In 1967 a farmer from Finistère in Brittany, Alexis Gourvennec, succeeded in bringing together a variety of organisations from the region to embark on an ambitious project: the aim was to open up the region, to improve its infrastructure and to enrich its people by turning to traditional partners such as Ireland and the UK. In 1972 BAI (Brittany-England-Ireland) was born.

The first cross-Channel link was inaugurated in January 1973, when a converted Israeli tank-carrier called Kerisnel left the port of Roscoff for Plymouth carrying trucks loaded with Breton vegetables such as cauliflowers and artichokes.
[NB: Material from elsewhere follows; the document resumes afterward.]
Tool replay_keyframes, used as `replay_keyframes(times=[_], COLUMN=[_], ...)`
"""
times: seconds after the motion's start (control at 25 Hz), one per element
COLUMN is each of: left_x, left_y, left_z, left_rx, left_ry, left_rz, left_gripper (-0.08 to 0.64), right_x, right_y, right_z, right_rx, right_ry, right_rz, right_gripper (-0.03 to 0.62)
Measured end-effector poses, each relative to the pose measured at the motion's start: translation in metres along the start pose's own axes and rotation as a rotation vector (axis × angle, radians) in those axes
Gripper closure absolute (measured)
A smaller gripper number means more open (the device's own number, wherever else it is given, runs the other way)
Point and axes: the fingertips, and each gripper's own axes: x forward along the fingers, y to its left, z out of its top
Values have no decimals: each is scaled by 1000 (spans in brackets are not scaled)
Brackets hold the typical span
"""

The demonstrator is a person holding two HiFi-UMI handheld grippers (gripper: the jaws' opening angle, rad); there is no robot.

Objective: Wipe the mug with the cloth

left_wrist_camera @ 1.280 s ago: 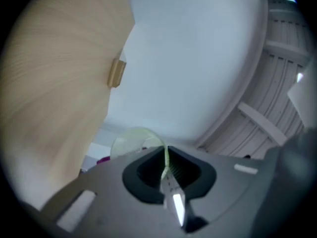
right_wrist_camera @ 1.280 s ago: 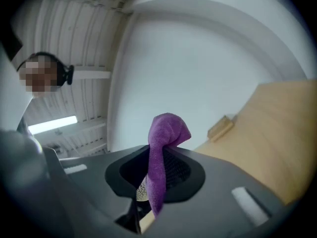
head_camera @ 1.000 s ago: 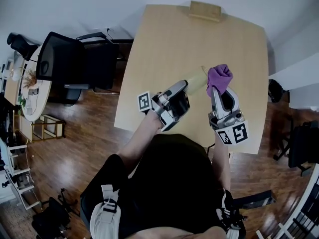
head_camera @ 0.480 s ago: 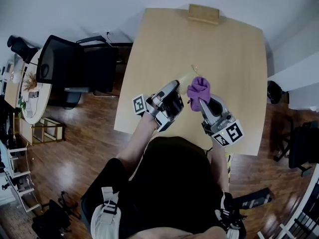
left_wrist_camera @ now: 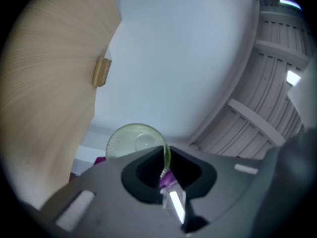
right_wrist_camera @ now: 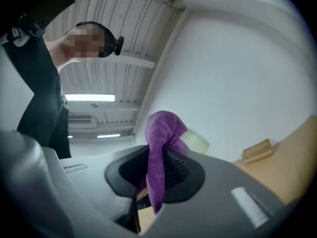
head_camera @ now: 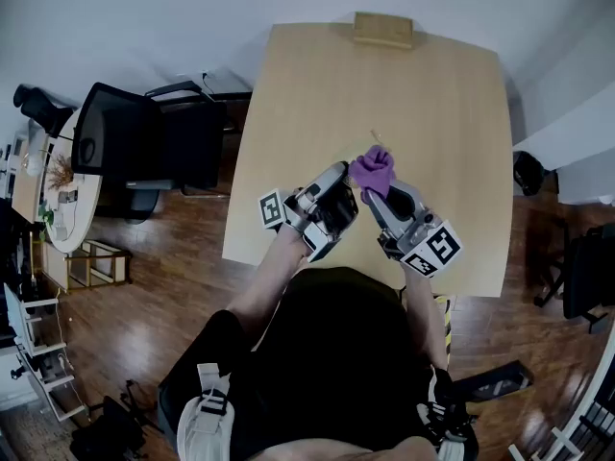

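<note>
A pale green translucent mug is lifted off the table, and my left gripper pinches its rim. Those jaws are opening slightly, with the rim still between the pads. From the head view the mug is mostly hidden behind the purple cloth. My right gripper is shut on the cloth, whose bunched top sticks out past the jaws and touches the mug. The two grippers meet tip to tip above the table's near half, the left gripper on the left.
A small wooden block lies at the table's far edge. A black office chair stands left of the table. The person's body is close to the near edge.
My right gripper has swung left and nearer with the cloth, bringing it from beside the mug onto it. The left gripper and mug shifted slightly.
</note>
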Motion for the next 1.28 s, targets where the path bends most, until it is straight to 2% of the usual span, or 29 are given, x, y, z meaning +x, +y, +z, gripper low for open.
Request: replay_keyframes(times=[0.08, 0.16, 0.2, 0.28, 0.36, 0.44, 0.48, 0.56, 0.72, 0.88, 0.92, 0.96, 1.0, 1.08, 1.16, 1.2, 1.28], left_x=[-2, -6, -8, -11, -10, -8, -7, -4, 0, 2, 2, 2, 1, -2, -4, -4, -3], left_y=[-5, -10, -13, -19, -25, -28, -27, -26, -29, -37, -40, -42, -44, -46, -44, -42, -39], left_z=[8, 15, 18, 22, 18, 11, 7, -1, -10, -4, -3, -2, -2, -2, -2, -3, -8], left_rx=[22, 32, 30, 26, 37, 58, 68, 79, 89, 167, 181, 192, 204, 225, 237, 239, 237], left_ry=[-8, -15, -22, -35, -29, -9, 3, 32, 47, 79, 89, 96, 98, 97, 97, 97, 103], left_rz=[-3, -18, -36, -83, -127, -154, -161, -174, -220, -223, -226, -232, -238, -240, -236, -236, -240], left_gripper=[515, 518, 518, 520, 520, 520, 520, 520, 518, 517, 520, 520, 520, 520, 520, 520, 520], right_x=[4, -1, -7, -23, -41, -49, -47, -32, -10, 0, 0, -2, -7, -18, -27, -28, -22], right_y=[18, 12, -2, -39, -69, -79, -77, -67, -44, -28, -31, -37, -43, -54, -55, -52, -40], right_z=[-29, -32, -23, 7, 39, 62, 68, 66, 20, -40, -51, -54, -49, -13, 32, 48, 57], right_rx=[12, 81, 141, 299, 489, 657, 716, 781, 847, 774, 763, 768, 781, 782, 751, 736, 715], right_ry=[100, 88, 35, -135, -337, -488, -524, -522, -397, -86, -30, -22, -60, -223, -400, -456, -460], right_rz=[73, 52, 5, -101, -139, -105, -76, -27, -32, -121, -158, -183, -191, -170, -111, -72, 4], right_gripper=[534, 534, 534, 532, 534, 534, 534, 534, 534, 534, 534, 532, 534, 534, 534, 534, 534])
The story, therefore, begins on 2 January 1973, 24 hours after Great Britain's entry into the Common Market (EEC).

From these humble beginnings however, Brittany Ferries as the company was re-named quickly opened up to passenger transport, then became a tour operator.

Today, Brittany Ferries has established itself as the national leader in French maritime transport: an atypical leader, under private ownership, still owned by a Breton agricultural cooperative.

Eighty five percent of the company’s passengers are British.

Key Brittany Ferries figures:

  • Turnover: €202.4 million (compared with €469m in 2019)
  • Investment in three new ships, Galicia plus two new vessels powered by cleaner LNG (liquefied natural gas) arriving in 2022 and 2023
  • Employment: 2,474 seafarers and shore staff (average high/low season)
  • Passengers: 752,102 in 2020 (compared with 2,498,354 in 2019)
  • Freight: 160,377 in 2020 (compared with 201,554 in 2019)
  • Twelve ships operating services that connect France, the United Kingdom, Ireland and Spain (non-Covid year) across 14 routes
  • Twelve ports in total: Bilbao, Santander, Portsmouth, Poole, Plymouth, Cork, Rosslare, Caen, Cherbourg, Le Havre, Saint-Malo, Roscoff
  • Tourism in Europe: 231,000 unique visitors, staying 2.6 million bed-nights in France in 2020 (compared with 857,000 unique visitors, staying 8,7 million bed-nights in 2019).